Aus den Augenwinkeln konnte Hermine sehen, wie Dumbledore neben ihr tatsächlich eine Regung zeigte, doch sie blickte weiter konzentriert auf den anderen Bruder vor ihr. Aberforth starrte sie einen Moment lang nur ausdruckslos an, dann verzog sich sein Mund zu einem verschlagenen Grinsen: „Schlagfertig ist meine Tochter, das gefällt mir.“
Erleichtert erlaubte Hermine sich, eine weniger formale Position auf ihrem Stuhl einzunehmen und es sich tatsächlich ein wenig gemütlich zu machen. Ohne sich weiter an der abweisenden Ausstrahlung von Dumbledore zu stören, widmete sie ihre volle Aufmerksamkeit dem Gespräch mit ihrem angenommenen Vater. Obwohl sie auch ihm gegenüber nicht über die Zukunft sprechen konnte und er im Gegensatz zu ihrem Professor äußerst kurz angebunden war, genoss sie es doch, mit einer zweiten Person sprechen zu können, vor der sie zumindest ihr normales Verhalten nicht verbergen musste.
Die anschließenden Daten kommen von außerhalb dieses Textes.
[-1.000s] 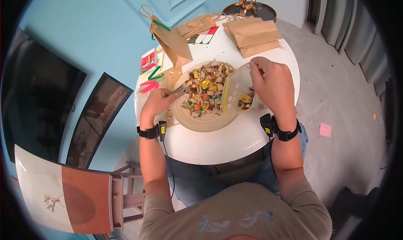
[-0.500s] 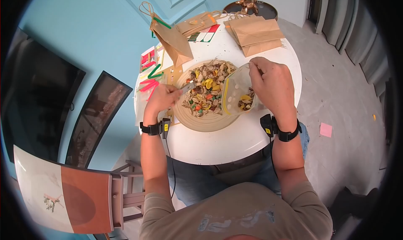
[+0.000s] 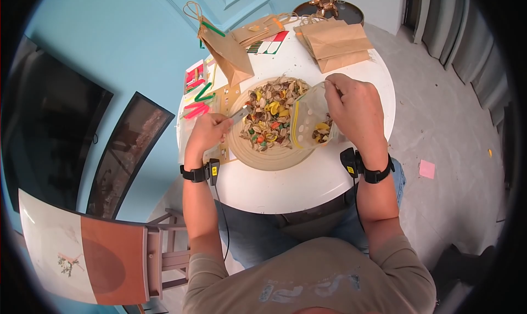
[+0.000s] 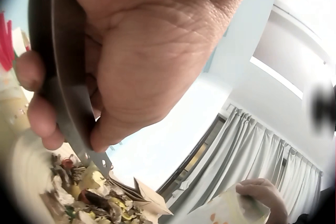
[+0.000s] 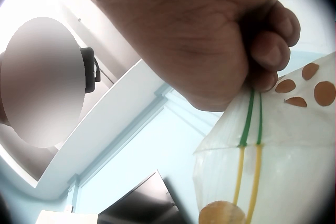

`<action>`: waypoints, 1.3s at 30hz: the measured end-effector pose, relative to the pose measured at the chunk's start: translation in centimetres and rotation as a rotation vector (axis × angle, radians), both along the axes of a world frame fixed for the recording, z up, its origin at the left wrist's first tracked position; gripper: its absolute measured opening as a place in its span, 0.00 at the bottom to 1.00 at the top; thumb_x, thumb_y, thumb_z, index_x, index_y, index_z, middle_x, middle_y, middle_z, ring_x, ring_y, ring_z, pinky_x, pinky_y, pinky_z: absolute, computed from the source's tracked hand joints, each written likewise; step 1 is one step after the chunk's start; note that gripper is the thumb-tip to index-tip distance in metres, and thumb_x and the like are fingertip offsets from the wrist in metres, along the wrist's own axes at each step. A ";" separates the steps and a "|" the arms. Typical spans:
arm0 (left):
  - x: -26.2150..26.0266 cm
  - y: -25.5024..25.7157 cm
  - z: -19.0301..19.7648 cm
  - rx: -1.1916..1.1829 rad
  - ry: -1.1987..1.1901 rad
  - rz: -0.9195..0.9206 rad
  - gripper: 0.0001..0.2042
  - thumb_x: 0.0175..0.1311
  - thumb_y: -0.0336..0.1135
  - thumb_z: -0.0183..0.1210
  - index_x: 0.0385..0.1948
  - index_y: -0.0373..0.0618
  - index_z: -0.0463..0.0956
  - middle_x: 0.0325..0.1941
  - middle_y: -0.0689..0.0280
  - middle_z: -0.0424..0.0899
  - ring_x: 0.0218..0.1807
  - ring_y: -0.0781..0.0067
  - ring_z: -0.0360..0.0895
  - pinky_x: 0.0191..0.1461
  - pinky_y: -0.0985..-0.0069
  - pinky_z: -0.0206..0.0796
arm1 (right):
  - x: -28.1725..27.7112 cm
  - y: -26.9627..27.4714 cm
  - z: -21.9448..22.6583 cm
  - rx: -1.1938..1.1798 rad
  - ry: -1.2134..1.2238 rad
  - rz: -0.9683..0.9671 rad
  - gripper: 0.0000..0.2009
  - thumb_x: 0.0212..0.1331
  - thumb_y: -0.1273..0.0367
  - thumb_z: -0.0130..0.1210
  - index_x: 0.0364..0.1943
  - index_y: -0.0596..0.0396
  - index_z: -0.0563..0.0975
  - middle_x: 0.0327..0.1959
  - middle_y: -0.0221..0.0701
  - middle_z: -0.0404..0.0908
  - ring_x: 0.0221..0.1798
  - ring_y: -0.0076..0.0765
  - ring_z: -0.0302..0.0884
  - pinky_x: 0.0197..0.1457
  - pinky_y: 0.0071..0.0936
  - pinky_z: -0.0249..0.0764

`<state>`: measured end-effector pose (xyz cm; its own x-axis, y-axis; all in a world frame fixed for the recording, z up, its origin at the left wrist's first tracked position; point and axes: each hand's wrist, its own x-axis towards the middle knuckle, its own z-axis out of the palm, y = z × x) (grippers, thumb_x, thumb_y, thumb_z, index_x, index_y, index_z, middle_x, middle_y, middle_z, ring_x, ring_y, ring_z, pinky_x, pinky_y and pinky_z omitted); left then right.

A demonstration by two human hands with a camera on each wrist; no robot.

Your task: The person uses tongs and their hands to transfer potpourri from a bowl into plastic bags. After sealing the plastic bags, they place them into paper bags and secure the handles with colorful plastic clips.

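Observation:
My left hand (image 3: 206, 134) grips a pair of metal tongs (image 3: 240, 115) at the left side of a round, pale, ridged dish (image 3: 250, 157). Dried potpourri (image 3: 270, 97) is heaped in the dish, mostly beige petals with yellow, orange and green bits. The notched end of the tongs (image 4: 71, 103) hangs close over the heap. With fingers curled, my right hand (image 3: 359, 106) pinches a clear zip bag (image 3: 305, 112) at its top edge. Leaning over the dish's right side, the bag has a yellow zip strip, brown dots and some potpourri inside.
Brown paper bags (image 3: 337, 42) lie stacked at the back right of the white table (image 3: 274, 196). Another paper bag (image 3: 226, 53) stands at the back left. Pink and green strips (image 3: 196, 110) lie left of the dish. Cables hang from both wrist cameras.
My left hand first moved right with the tongs, farther over the potpourri, then drew back slightly left. The right hand and the zip bag have stayed almost still.

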<state>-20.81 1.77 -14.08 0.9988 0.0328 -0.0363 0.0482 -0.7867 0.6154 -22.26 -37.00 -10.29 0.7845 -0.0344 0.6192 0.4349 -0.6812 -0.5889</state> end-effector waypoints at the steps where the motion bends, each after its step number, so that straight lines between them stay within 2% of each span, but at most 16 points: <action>1: -0.4 -0.1 0.4 0.009 -0.007 0.001 0.17 0.79 0.41 0.69 0.41 0.29 0.92 0.23 0.64 0.85 0.23 0.76 0.82 0.33 0.72 0.75 | 0.0 0.1 0.0 0.000 0.014 0.008 0.10 0.73 0.70 0.63 0.38 0.62 0.90 0.27 0.50 0.88 0.31 0.59 0.89 0.41 0.48 0.85; 5: -1.9 -1.4 2.9 0.008 -0.038 -0.012 0.14 0.81 0.38 0.68 0.41 0.33 0.92 0.28 0.69 0.88 0.28 0.80 0.82 0.33 0.75 0.72 | -0.1 0.6 -0.1 -0.009 0.040 0.033 0.10 0.73 0.69 0.62 0.38 0.60 0.90 0.28 0.50 0.88 0.32 0.58 0.89 0.42 0.49 0.86; 10: -5.0 -5.7 7.1 0.059 -0.107 -0.079 0.12 0.80 0.36 0.69 0.42 0.33 0.91 0.27 0.67 0.87 0.28 0.80 0.80 0.34 0.74 0.71 | 0.1 0.8 -0.5 -0.024 0.032 0.058 0.10 0.73 0.69 0.61 0.36 0.60 0.89 0.27 0.49 0.87 0.32 0.59 0.89 0.41 0.49 0.85; 14: -7.1 -8.1 8.7 0.101 -0.186 -0.156 0.11 0.77 0.34 0.72 0.44 0.31 0.90 0.26 0.64 0.85 0.28 0.79 0.78 0.34 0.73 0.70 | 0.2 1.3 -0.8 -0.052 0.026 0.078 0.10 0.73 0.69 0.61 0.35 0.60 0.88 0.27 0.49 0.87 0.31 0.60 0.89 0.40 0.50 0.85; 17: -8.5 -10.0 9.8 0.101 -0.235 -0.206 0.12 0.76 0.37 0.74 0.48 0.34 0.92 0.28 0.52 0.86 0.27 0.63 0.80 0.35 0.66 0.72 | 0.3 1.4 -0.9 -0.061 0.028 0.080 0.10 0.73 0.69 0.61 0.35 0.60 0.88 0.26 0.50 0.87 0.31 0.60 0.89 0.40 0.50 0.85; 20: -8.9 -11.4 10.1 0.088 -0.297 -0.279 0.12 0.74 0.36 0.74 0.48 0.36 0.92 0.31 0.49 0.89 0.29 0.56 0.85 0.36 0.62 0.74 | 0.3 1.4 -0.8 -0.067 0.029 0.080 0.10 0.73 0.69 0.61 0.35 0.60 0.88 0.26 0.50 0.87 0.30 0.61 0.89 0.39 0.50 0.85; 23: -7.7 -12.5 8.4 0.180 -0.372 -0.365 0.12 0.72 0.36 0.75 0.48 0.37 0.92 0.33 0.49 0.91 0.33 0.53 0.90 0.38 0.60 0.77 | 0.1 1.4 -0.8 -0.062 0.028 0.080 0.10 0.73 0.69 0.61 0.35 0.60 0.88 0.26 0.50 0.87 0.30 0.61 0.89 0.40 0.50 0.85; 26: -7.0 -13.9 7.6 0.253 -0.324 -0.400 0.14 0.71 0.34 0.76 0.51 0.32 0.91 0.34 0.51 0.92 0.30 0.66 0.87 0.35 0.66 0.74 | 0.0 1.3 -0.7 -0.058 0.026 0.072 0.10 0.73 0.69 0.61 0.35 0.60 0.88 0.26 0.50 0.87 0.31 0.60 0.89 0.40 0.50 0.85; 29: -7.4 -13.3 7.2 0.078 -0.366 -0.363 0.16 0.70 0.35 0.77 0.52 0.32 0.91 0.34 0.54 0.93 0.29 0.68 0.85 0.35 0.67 0.73 | -0.1 0.9 -0.6 -0.029 -0.002 0.058 0.10 0.73 0.70 0.61 0.35 0.61 0.88 0.26 0.50 0.87 0.31 0.60 0.89 0.40 0.50 0.85; 32: -7.6 -10.7 7.3 0.050 -0.374 -0.208 0.16 0.70 0.35 0.77 0.52 0.32 0.91 0.31 0.58 0.92 0.28 0.69 0.83 0.34 0.68 0.73 | -0.3 0.5 -0.3 -0.023 0.023 0.044 0.10 0.73 0.70 0.61 0.36 0.60 0.89 0.26 0.50 0.87 0.31 0.60 0.89 0.40 0.49 0.85; 35: -6.9 -8.0 6.5 0.117 -0.292 0.034 0.18 0.68 0.41 0.77 0.50 0.35 0.92 0.32 0.46 0.91 0.33 0.49 0.91 0.38 0.61 0.78 | -0.6 0.5 0.1 -0.025 0.042 0.034 0.09 0.72 0.70 0.62 0.37 0.60 0.90 0.26 0.50 0.87 0.31 0.59 0.89 0.41 0.49 0.85; 39: -5.0 -5.1 2.9 0.242 -0.264 0.111 0.19 0.68 0.46 0.76 0.47 0.36 0.93 0.31 0.44 0.90 0.34 0.43 0.90 0.41 0.56 0.79 | -0.6 0.7 0.0 -0.033 0.040 0.018 0.08 0.71 0.70 0.63 0.38 0.60 0.90 0.27 0.50 0.88 0.32 0.58 0.89 0.41 0.48 0.85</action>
Während draußen die Sonne langsam sank, ließ Hermine sich im Eberkopf ein Butterbier vom Wirt spendieren und feilte mit ihm an ihrer Hintergrundgeschichte. Dumbledore selbst hatte sich zwischendrin verabschiedet mit dem Hinweis, dass er für den Augenblick nicht gebraucht würde. Es war Hermine unheimlich unangenehm gewesen, wie sich ihr Professor verhalten hatte, doch Aberforth, der ihr Unwohlsein bemerkt hatte, hatte nur abgewunken, als sie schließlich alleine waren: „Machen Sie sich keine Gedanken, Miss Granger. Albus und ich haben unsere ganz eigenen Probleme, sein Verhalten ist weder unerwartet noch verletzt es mich. Denken Sie einfach nicht darüber nach.“
Traurig erwiderte sie: „Ich… ich weiß tatsächlich, was zwischen Ihnen vorgefallen ist. Professor Dumbledore weiß nicht, dass ich es weiß, ich wollte ihm nicht zeigen, wie viel ich tatsächlich über ihn weiß, das könnte ihm unangenehm sein. Es tut mir wirklich sehr leid und ich wünschte… ich weiß auch nicht. Sie haben beide Ihre ganze Familie verloren, das ist einfach so traurig.“
Der Ausdruck auf Aberforths Gesicht wurde hart: „Ich danke Ihnen für Ihre Anteilnahme, aber das ist ein Thema, über das ich weder sprechen möchte, noch denke ich, dass Sie sich da einmischen sollten.“
Errötend blickte Hermine auf ihre Hände. Er hatte Recht, es stand ihr nicht zu über diese Dinge zu reden, als habe sie Ahnung von dem, was wirklich geschehen war. Es war nie geklärt worden, wer den tödlichen Fluch auf Ariana gesprochen hatte, doch sowohl ihr Professor als auch sein Bruder hatten ihm sein ganzes Leben lang die Schuld daran gegeben. Darum bemüht, den Nachmittag trotzdem positiv ausklingen zu lassen, wechselte Hermine das Thema und begann, Aberforth nach Hogsmeade zu fragen, insbesondere auch um zu erfahren, was in dieser Zeit anders war als in der Zukunft.